Retype all of the data exactly as given.

Given information:
────────────────────

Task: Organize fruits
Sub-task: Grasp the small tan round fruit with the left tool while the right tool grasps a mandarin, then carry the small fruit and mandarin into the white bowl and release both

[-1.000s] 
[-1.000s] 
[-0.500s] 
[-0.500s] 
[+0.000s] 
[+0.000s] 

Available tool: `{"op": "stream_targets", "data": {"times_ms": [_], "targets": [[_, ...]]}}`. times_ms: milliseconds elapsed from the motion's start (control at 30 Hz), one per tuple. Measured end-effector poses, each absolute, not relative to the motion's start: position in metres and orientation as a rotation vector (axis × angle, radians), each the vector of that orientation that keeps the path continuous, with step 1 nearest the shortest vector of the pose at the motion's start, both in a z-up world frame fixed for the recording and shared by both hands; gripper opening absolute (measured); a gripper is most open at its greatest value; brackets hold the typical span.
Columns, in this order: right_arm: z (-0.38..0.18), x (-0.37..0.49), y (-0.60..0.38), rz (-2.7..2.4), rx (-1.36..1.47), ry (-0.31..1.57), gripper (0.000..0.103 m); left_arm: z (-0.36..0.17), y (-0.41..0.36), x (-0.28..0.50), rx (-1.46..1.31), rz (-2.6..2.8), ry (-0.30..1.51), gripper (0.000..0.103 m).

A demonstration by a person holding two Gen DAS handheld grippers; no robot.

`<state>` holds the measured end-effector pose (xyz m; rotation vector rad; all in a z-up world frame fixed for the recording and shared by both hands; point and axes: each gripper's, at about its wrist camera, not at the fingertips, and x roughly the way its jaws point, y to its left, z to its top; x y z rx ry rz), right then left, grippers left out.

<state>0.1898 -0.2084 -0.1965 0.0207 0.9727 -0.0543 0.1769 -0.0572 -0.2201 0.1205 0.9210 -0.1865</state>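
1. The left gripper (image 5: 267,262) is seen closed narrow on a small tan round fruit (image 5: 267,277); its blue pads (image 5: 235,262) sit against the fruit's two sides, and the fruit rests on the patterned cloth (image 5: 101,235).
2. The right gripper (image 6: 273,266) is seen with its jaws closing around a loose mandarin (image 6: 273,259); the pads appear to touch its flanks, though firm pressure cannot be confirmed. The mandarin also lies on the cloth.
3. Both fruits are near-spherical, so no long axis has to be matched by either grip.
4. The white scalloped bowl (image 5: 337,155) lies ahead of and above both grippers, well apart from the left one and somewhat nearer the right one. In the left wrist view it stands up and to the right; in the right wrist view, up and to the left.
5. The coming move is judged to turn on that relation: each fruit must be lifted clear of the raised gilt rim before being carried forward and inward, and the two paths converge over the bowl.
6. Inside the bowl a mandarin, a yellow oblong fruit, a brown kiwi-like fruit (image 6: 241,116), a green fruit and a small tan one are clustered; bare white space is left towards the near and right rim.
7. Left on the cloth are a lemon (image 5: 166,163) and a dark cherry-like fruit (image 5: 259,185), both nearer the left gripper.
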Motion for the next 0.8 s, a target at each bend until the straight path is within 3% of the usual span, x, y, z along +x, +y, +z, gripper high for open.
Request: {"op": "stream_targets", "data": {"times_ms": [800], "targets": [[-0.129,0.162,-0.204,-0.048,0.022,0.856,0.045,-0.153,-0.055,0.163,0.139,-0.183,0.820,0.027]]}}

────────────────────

Exercise response:
Task: Organize fruits
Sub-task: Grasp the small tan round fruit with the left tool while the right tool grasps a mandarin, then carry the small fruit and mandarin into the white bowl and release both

[-1.000s] 
[-1.000s] 
[-0.500s] 
[-0.500s] 
[+0.000s] 
[+0.000s] 

Available tool: `{"op": "stream_targets", "data": {"times_ms": [_], "targets": [[_, ...]]}}`. times_ms: milliseconds elapsed from the motion's start (control at 30 Hz), one per tuple. Measured end-effector poses, each absolute, not relative to the motion's start: position in metres and orientation as a rotation vector (axis × angle, radians), each the vector of that orientation that keeps the path continuous, with step 1 nearest the shortest vector of the pose at the motion's start, both in a z-up world frame fixed for the recording and shared by both hands; gripper opening absolute (measured); a gripper is most open at its greatest value; brackets hold the typical span.
Columns, in this order: right_arm: z (-0.38..0.18), x (-0.37..0.49), y (-0.60..0.38), rz (-2.7..2.4), rx (-1.36..1.47), ry (-0.31..1.57), gripper (0.000..0.103 m); left_arm: z (-0.36..0.17), y (-0.41..0.36), x (-0.28..0.50), rx (-1.46..1.31), rz (-2.6..2.8), ry (-0.30..1.51), gripper (0.000..0.103 m).

A demonstration by a person holding two Gen DAS handheld grippers; no robot.

`<state>` holds the measured end-effector pose (xyz m; rotation vector rad; all in a z-up world frame fixed for the recording and shared by both hands; point and axes: each gripper's, at about its wrist camera, not at the fingertips, and x roughly the way its jaws point, y to its left, z to its top; x y z rx ry rz), right then left, grippers left out.

<state>0.1898 -0.2084 -0.1965 0.0207 0.9727 -0.0543 0.1769 -0.0572 -0.2201 0.1205 0.9210 -0.1865</state>
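1. The left gripper (image 5: 267,262) is seen closed narrow on a small tan round fruit (image 5: 267,277); its blue pads (image 5: 235,262) sit against the fruit's two sides, and the fruit rests on the patterned cloth (image 5: 101,235).
2. The right gripper (image 6: 273,266) is seen with its jaws closing around a loose mandarin (image 6: 273,259); the pads appear to touch its flanks, though firm pressure cannot be confirmed. The mandarin also lies on the cloth.
3. Both fruits are near-spherical, so no long axis has to be matched by either grip.
4. The white scalloped bowl (image 5: 337,155) lies ahead of and above both grippers, well apart from the left one and somewhat nearer the right one. In the left wrist view it stands up and to the right; in the right wrist view, up and to the left.
5. The coming move is judged to turn on that relation: each fruit must be lifted clear of the raised gilt rim before being carried forward and inward, and the two paths converge over the bowl.
6. Inside the bowl a mandarin, a yellow oblong fruit, a brown kiwi-like fruit (image 6: 241,116), a green fruit and a small tan one are clustered; bare white space is left towards the near and right rim.
7. Left on the cloth are a lemon (image 5: 166,163) and a dark cherry-like fruit (image 5: 259,185), both nearer the left gripper.
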Motion for the next 0.8 s, a target at each bend until the straight path is within 3% of the usual span, x, y, z along +x, +y, +z, gripper high for open.
Request: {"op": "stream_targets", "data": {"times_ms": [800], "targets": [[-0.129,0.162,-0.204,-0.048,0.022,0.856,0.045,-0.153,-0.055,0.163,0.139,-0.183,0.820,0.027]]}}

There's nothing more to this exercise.